Opinion: Tax cuts help small businesses like mine
President Trump recently launched a tax reform sales tour in Missouri, urging Congress to pass tax cuts.
The people of Florida — especially small business owners — should keep a close eye on the president’s efforts. His proposal to cut federal small business taxes to 15 percent and reduce other business costs would unleash economic prosperity. Lower taxes and a simpler filing process leave more time and money for business expansion and job creation. Employees benefit when employers are hiring and raising wages.
As the owner of a restaurant, I know the positive impact of small business better than most. My husband, Juan, and I take pride in providing our guests a true Cuban experience, from cultural events to homemade carne con papas. Juan’s love for music brings out the rhythm of the old and modern-day Cuba, differentiating us from chain restaurants.
Coming from two troubled countries — Cuba and Nicaragua — my husband and I appreciate the many opportunities that the American dream has given us. We are honored to give back to the community not only serving great food and service, but also participating with many local nonprofit organizations and local government activities that benefit our city.
But the current tax code brings many daily challenges. High taxes make it costly to invest in new construction projects and renovations. A complex filing process has limited us to fixing only the most basic necessary mechanical problems.

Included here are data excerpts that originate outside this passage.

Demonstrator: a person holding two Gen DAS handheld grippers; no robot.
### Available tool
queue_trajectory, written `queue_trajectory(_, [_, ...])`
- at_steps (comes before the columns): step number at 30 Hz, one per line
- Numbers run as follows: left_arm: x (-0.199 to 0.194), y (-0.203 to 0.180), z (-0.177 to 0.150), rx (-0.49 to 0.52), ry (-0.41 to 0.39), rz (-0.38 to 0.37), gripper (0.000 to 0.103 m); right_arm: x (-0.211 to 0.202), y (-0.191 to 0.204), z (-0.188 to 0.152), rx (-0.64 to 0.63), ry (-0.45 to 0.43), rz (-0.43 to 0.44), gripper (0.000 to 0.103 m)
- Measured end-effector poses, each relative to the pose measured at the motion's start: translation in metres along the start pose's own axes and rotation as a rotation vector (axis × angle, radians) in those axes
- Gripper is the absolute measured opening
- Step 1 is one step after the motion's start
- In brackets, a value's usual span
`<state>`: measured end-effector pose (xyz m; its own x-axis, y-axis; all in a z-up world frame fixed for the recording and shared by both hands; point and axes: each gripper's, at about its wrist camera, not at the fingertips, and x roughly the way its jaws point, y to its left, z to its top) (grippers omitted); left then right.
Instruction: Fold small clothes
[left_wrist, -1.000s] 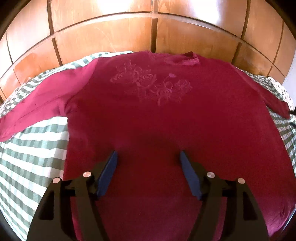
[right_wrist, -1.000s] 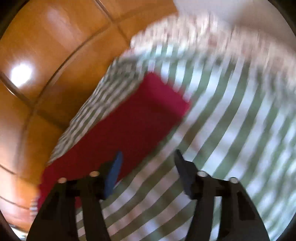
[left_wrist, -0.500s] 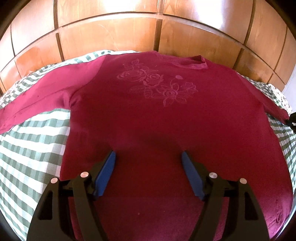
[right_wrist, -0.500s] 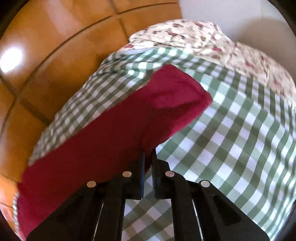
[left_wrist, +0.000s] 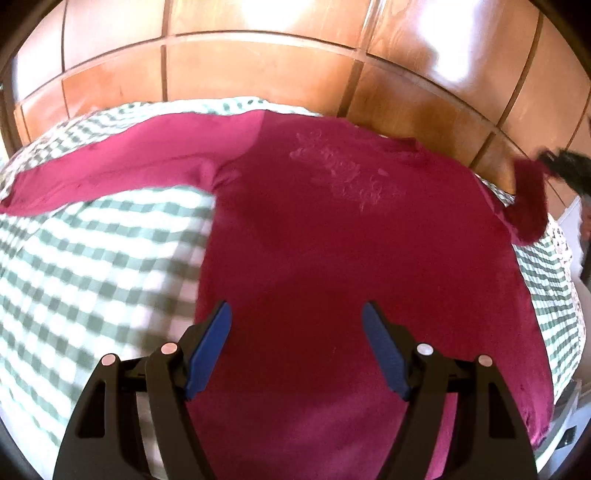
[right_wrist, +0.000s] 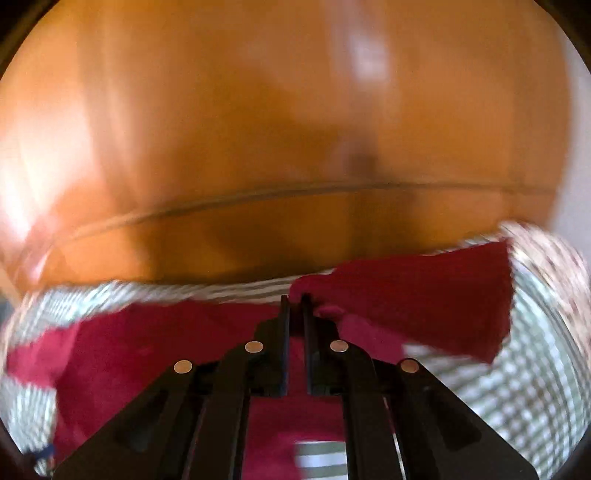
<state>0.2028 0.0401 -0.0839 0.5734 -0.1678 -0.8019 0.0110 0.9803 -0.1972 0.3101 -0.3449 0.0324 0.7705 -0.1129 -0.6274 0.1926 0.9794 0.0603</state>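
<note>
A dark red long-sleeved top with a faint flower print lies flat on a green-and-white checked bedspread. Its left sleeve stretches out to the left. My left gripper hovers open over the top's lower part, blue pads wide apart, nothing between them. In the right wrist view my right gripper is shut on the right sleeve, lifted off the bed with its cuff end hanging to the right. The left wrist view shows that raised sleeve at the far right with the dark gripper above it.
A glossy wooden panelled headboard rises behind the bed. A floral pillow lies at the bed's right end. White furniture stands beyond the bed's right edge.
My right gripper closed on the right sleeve, then lifted it and swung it up while rolling level. The left gripper drifted, the top now sitting further right in its view.
</note>
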Motion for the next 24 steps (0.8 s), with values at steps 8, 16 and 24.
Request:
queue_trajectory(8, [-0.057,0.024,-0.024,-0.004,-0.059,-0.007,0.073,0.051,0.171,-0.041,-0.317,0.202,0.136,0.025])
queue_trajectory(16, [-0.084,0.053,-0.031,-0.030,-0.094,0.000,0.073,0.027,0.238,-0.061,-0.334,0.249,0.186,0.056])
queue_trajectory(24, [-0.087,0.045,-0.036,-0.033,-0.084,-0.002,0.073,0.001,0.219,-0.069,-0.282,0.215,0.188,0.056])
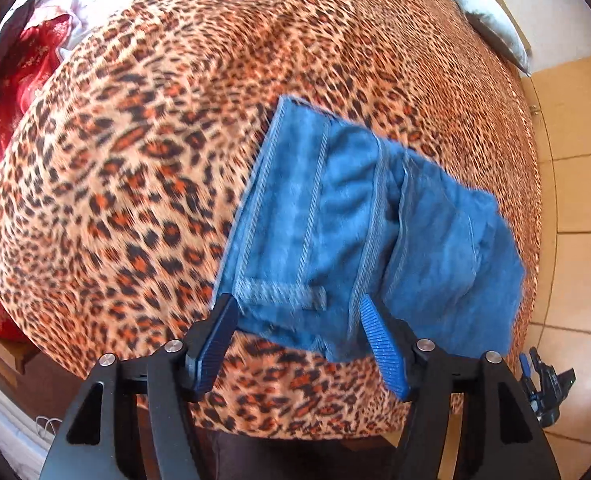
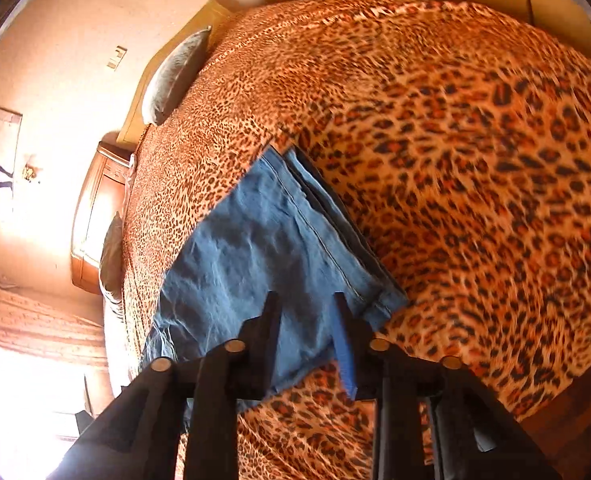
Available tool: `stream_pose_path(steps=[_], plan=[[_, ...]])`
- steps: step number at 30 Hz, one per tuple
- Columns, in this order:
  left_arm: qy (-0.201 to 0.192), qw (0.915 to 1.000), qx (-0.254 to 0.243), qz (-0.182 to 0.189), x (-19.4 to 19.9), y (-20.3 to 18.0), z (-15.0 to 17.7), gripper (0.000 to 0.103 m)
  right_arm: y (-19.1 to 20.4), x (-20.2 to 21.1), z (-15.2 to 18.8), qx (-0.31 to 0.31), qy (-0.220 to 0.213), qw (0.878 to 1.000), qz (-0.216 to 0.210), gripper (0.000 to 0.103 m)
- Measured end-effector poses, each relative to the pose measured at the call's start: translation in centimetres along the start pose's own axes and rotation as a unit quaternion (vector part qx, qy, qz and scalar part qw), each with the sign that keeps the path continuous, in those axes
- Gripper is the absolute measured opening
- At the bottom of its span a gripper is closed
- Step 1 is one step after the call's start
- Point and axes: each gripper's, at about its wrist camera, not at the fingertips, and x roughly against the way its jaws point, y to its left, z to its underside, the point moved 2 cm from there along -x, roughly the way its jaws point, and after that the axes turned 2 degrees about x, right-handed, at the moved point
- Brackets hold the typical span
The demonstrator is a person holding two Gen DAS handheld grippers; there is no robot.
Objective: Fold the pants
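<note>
Blue denim pants (image 1: 359, 232) lie folded into a compact bundle on a leopard-print bedspread (image 1: 135, 160), inside-out seams showing. My left gripper (image 1: 295, 304) is open, its blue-padded fingers (image 1: 215, 340) spread just above the near edge of the bundle, holding nothing. In the right wrist view the same pants (image 2: 255, 248) lie flat with stacked hems at the right side. My right gripper (image 2: 305, 300) is open, its tips over the near end of the denim by the hem corner, holding nothing.
A red cloth (image 1: 19, 92) and pale bedding lie at the bed's far left. Pillows (image 2: 175, 76) sit at the headboard, with a wooden nightstand (image 2: 99, 216) beside. Tiled floor (image 1: 575, 200) runs along the bed's right edge, with a dark tool (image 1: 547, 388) on it.
</note>
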Motion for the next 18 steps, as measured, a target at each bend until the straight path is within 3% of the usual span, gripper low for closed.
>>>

A tax rate reduction would make it easier to re-invest our income into restaurant improvements, keeping up with the wear and tear of our building and equipment. It would also help us develop marketing strategies to survive in the competitive food-service industry, where profit margins are slim and restaurant closures are commonplace.
Most importantly, lower taxes would leave us with more resources to reward our hardworking employees. We could invest in more paid vacations, retirement plans and bonuses, in addition to supporting education and training programs.
And, of course, my husband and I could and would hire more employees with a lighter tax burden.
Many of Florida’s small business owners share the same frustrations about the outdated tax code. Helping them would reinvigorate the state economy.
Florida is home to 2.3 million small businesses, which employ more than 3 million employees — nearly half the state workforce. These numbers hold nationwide, as America’s 29 million small businesses support tens of millions of workers. Imagine what tax cuts could do for countless restaurants like ours around the country.
Gov. Rick Scott has already taken steps to help job creators. Earlier this year, the governor signed a $180 million tax cut package focused on small business tax relief. The new law slashed taxes charged on business rent, saving our state’s small businesses more than $60 million a year. This money can now be reinvested in higher wages and more jobs.
If Congress can follow in Florida’s footsteps and pass tax cuts, working Americans can reap the benefits nationwide.
Dina Rubio is the owner of Don Ramon Restaurant in West Palm Beach.